2. What methodologies enable effective integration of pairwise constraints, soft label estimation, and discriminant embeddings for enhancing semi-supervised classification performance?
This theme investigates advanced semi-supervised classification techniques that go beyond conventional label propagation by incorporating pairwise constraints, soft labeling strategies, and discriminant feature embedding. These methods aim to encode relational information and data structure more explicitly, fostering better class separability and improved decision boundaries in both binary and multiclass contexts. Such integration is crucial for domains where label information is scarce but relational or intrinsic geometric information among data points is available or can be inferred.

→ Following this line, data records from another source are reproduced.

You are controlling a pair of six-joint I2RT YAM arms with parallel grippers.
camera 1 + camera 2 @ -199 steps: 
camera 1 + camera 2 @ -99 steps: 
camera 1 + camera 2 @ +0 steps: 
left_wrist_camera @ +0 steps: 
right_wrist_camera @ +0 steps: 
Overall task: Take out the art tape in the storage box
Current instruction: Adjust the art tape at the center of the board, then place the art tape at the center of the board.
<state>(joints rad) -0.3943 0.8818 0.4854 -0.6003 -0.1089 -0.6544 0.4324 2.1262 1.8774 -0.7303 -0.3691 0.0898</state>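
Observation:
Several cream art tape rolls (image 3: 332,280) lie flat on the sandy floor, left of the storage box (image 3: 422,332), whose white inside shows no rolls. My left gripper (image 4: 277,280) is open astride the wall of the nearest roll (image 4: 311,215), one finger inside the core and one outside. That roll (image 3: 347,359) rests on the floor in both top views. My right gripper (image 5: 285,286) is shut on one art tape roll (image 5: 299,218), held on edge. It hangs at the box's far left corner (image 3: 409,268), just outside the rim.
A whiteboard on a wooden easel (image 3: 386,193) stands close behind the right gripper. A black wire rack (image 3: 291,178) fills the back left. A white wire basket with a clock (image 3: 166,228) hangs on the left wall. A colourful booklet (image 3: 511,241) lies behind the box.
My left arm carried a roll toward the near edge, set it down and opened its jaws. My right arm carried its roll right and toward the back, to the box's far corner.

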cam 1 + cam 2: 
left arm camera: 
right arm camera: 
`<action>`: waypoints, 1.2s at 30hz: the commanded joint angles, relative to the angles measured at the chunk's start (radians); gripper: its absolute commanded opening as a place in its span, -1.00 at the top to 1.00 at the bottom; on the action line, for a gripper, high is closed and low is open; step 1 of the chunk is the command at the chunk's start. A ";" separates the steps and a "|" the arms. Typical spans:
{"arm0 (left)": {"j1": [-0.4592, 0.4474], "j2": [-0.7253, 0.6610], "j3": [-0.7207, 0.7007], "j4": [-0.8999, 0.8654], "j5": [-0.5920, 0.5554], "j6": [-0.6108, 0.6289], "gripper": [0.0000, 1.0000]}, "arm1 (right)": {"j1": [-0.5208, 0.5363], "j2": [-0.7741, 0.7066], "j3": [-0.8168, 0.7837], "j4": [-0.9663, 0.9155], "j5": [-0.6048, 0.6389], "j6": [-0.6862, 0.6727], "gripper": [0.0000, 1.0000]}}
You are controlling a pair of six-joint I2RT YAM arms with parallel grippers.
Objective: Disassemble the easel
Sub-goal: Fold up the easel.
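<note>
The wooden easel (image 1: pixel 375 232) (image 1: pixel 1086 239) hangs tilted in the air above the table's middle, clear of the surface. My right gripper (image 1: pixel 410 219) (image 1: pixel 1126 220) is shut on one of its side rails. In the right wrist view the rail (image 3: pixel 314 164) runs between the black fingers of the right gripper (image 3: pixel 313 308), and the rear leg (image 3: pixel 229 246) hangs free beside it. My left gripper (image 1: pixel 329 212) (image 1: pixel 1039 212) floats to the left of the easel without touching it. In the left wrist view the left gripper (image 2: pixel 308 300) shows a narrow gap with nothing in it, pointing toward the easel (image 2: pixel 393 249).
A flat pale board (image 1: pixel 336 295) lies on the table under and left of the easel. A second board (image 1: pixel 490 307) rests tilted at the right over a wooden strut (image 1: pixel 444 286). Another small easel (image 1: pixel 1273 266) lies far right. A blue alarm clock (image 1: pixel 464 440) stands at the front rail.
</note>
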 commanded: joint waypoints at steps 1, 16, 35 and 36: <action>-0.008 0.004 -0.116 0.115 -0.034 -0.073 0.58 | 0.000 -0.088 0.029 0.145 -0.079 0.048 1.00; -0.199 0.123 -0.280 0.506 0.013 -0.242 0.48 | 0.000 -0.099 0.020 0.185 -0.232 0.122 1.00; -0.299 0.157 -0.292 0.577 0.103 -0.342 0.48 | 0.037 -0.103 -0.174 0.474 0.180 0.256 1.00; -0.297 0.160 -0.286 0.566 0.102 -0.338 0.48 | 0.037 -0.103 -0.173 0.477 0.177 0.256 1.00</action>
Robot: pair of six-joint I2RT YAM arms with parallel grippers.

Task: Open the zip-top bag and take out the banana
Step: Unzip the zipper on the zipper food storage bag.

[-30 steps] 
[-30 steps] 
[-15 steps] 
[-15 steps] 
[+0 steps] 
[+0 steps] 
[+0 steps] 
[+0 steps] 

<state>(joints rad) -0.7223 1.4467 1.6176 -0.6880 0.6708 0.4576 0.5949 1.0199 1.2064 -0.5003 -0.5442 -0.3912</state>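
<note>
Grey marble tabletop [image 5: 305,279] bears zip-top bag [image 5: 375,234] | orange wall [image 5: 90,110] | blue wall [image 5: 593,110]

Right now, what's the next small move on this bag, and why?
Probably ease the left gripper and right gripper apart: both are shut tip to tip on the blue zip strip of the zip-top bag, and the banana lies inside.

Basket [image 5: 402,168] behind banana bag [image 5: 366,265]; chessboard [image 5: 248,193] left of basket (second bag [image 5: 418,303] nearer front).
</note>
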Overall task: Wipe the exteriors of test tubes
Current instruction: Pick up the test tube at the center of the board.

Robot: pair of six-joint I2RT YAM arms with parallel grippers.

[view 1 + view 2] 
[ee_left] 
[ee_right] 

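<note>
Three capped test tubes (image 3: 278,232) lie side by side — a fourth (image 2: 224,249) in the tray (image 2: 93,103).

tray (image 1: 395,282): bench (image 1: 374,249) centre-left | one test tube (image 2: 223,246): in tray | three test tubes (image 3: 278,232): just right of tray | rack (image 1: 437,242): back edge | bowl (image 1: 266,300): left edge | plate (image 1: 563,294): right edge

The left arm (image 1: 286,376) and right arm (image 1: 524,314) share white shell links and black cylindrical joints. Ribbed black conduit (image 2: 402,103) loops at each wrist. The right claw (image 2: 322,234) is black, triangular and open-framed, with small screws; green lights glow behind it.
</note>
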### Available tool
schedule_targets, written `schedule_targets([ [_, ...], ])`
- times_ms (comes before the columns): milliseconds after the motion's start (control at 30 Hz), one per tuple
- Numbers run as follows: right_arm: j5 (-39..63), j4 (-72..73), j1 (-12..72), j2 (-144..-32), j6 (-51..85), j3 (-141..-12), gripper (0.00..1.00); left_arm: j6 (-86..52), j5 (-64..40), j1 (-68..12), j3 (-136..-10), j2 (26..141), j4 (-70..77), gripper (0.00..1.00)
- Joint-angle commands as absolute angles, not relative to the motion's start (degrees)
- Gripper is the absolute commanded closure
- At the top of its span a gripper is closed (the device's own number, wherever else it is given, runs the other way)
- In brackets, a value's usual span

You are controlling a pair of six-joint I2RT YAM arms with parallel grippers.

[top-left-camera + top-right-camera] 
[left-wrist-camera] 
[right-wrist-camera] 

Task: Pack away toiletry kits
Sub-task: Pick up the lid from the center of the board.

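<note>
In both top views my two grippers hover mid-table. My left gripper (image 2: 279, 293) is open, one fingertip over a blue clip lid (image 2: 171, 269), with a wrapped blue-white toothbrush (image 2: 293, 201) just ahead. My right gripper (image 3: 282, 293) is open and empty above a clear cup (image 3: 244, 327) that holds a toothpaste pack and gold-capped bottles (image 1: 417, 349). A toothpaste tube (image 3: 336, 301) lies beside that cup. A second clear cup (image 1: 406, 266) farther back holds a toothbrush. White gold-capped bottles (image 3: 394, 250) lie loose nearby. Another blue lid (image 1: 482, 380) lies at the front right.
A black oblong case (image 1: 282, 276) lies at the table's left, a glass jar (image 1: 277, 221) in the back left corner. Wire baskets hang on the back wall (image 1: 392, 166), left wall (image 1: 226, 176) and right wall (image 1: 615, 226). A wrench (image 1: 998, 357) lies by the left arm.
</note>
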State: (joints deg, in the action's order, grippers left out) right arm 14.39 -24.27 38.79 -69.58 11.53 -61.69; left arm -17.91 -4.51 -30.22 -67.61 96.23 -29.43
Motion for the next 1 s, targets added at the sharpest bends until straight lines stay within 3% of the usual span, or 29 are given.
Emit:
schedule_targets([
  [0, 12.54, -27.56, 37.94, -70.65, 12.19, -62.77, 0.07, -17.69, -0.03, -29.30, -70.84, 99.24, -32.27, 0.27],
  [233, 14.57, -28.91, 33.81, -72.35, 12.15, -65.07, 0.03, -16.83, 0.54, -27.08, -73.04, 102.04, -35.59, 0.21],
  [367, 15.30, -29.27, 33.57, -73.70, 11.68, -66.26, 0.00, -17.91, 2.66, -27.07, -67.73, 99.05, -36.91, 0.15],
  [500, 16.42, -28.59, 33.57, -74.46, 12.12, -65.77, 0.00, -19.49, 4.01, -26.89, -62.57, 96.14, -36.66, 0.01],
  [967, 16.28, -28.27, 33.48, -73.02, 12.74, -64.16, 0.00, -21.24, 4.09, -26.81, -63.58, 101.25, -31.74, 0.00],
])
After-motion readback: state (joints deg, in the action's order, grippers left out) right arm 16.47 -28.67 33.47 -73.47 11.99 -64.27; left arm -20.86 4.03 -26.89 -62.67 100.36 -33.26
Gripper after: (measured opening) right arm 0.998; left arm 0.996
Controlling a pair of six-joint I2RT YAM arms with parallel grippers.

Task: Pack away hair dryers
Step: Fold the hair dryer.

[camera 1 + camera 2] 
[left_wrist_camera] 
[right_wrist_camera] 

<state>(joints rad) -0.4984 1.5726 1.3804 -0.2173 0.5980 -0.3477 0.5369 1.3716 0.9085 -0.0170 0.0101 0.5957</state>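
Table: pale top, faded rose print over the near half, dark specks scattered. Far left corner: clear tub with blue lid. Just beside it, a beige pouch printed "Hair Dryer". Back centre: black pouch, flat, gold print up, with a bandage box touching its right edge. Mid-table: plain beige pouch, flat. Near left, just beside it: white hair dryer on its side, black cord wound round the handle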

3. How can feature selection and evaluation metrics be adapted or redefined to capitalize on unlabeled data and better assess semi-supervised classification models?
This research area explores semi-supervised feature selection frameworks and advanced performance evaluation metrics specially designed for semi-supervised learning scenarios. Considering limited labeled data, enhancing feature selection by incorporating unlabeled examples can improve classifier generalization and robustness. Simultaneously, assessing model quality in imbalanced or multi-class contexts necessitates more interpretable and customizable metrics that reflect class distributions, skew-sensitivity, and training progress effectively, thus facilitating trustworthy semi-supervised classification evaluation.